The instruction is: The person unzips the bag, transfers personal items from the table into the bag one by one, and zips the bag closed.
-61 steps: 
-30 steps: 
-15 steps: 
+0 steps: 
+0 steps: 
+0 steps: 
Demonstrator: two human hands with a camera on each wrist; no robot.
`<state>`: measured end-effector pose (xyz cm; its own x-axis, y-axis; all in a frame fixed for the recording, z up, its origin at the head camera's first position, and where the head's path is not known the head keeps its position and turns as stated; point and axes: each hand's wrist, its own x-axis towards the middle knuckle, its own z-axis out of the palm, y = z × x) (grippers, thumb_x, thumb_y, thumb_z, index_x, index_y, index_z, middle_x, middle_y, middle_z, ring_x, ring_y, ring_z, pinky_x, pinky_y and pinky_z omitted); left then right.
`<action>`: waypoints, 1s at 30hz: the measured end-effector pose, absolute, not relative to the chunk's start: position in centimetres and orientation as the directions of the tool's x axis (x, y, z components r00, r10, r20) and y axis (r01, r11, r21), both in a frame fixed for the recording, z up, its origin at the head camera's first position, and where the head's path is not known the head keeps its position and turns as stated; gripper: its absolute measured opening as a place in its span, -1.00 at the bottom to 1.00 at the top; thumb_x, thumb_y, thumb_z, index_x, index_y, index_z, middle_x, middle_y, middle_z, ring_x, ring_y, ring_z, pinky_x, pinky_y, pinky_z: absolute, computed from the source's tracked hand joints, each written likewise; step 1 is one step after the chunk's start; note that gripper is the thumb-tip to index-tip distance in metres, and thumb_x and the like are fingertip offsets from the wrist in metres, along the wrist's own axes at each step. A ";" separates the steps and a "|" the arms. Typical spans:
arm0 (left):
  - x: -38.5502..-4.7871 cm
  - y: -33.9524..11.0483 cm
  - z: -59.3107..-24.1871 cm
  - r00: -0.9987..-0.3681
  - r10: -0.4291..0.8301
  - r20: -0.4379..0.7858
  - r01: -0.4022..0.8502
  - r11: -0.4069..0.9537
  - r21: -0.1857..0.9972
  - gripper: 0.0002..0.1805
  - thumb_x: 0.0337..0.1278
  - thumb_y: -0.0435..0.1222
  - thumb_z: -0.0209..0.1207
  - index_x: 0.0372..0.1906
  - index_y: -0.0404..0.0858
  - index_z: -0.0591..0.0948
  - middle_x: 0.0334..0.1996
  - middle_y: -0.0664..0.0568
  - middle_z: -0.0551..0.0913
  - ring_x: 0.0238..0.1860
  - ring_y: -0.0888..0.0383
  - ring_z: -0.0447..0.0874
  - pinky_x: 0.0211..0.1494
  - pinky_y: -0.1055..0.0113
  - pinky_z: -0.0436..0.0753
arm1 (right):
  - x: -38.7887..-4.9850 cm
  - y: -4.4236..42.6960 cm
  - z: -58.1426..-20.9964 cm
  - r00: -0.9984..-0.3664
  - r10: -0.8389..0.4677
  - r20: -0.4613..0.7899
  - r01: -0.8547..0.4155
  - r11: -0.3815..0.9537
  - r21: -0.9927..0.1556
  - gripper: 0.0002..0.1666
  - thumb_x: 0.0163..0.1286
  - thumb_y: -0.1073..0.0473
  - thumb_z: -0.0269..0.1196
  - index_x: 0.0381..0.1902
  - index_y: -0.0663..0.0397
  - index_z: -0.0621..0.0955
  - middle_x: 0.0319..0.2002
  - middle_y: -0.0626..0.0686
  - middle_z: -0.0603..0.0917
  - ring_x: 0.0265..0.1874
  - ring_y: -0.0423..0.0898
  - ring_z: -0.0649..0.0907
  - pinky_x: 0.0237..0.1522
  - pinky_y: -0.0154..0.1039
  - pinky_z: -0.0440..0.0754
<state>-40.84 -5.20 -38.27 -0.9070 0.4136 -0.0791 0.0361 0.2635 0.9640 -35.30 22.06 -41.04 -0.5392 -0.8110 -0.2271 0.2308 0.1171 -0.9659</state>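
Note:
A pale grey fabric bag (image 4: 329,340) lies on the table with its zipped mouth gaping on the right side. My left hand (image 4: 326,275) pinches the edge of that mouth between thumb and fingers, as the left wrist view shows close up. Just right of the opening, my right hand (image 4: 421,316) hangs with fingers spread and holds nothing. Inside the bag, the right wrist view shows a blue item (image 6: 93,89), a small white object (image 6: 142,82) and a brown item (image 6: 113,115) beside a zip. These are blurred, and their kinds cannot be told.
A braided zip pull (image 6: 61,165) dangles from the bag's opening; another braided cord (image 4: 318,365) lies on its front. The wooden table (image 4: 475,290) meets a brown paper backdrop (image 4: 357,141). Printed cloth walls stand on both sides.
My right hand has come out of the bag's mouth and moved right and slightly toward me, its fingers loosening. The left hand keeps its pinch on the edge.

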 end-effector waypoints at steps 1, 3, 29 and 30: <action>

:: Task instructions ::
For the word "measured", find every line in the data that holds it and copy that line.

:: Your response ::
`<state>`: measured end-effector pose (xyz cm; its own x-axis, y-axis; all in a frame fixed for the recording, z up, its origin at the head camera's first position, and where the head's path is not known the head keeps its position and turns as stated; point and axes: each hand's wrist, its own x-axis towards the middle knuckle, its own z-axis out of the palm, y = z × x) (grippers, thumb_x, thumb_y, thumb_z, index_x, index_y, index_z, middle_x, middle_y, middle_z, ring_x, ring_y, ring_z, pinky_x, pinky_y and pinky_z omitted); left then right.
`<action>`: waypoints, 1s at 30hz: the measured end-effector pose, absolute, not relative to the chunk's start: position in centimetres and orientation as the directions of the tool's x axis (x, y, z components r00, r10, r20) and y axis (r01, r11, r21), both in a frame fixed for the recording, z up, its origin at the head camera's first position, and where the head's path is not known the head keeps its position and turns as stated; gripper: its absolute measured opening as a place in its span, -1.00 at the bottom to 1.00 at the top; thumb_x, thumb_y, thumb_z, index_x, index_y, index_z, middle_x, middle_y, middle_z, ring_x, ring_y, ring_z, pinky_x, pinky_y, pinky_z: absolute, computed from the source's tracked hand joints, each written likewise; step 1 is one step after the chunk's start; note that gripper is the thumb-tip to index-tip distance in metres, and thumb_x and the like are fingertip offsets from the wrist in metres, along the wrist's own axes at each step. A ";" separates the steps and a "|" the arms. Typical spans:

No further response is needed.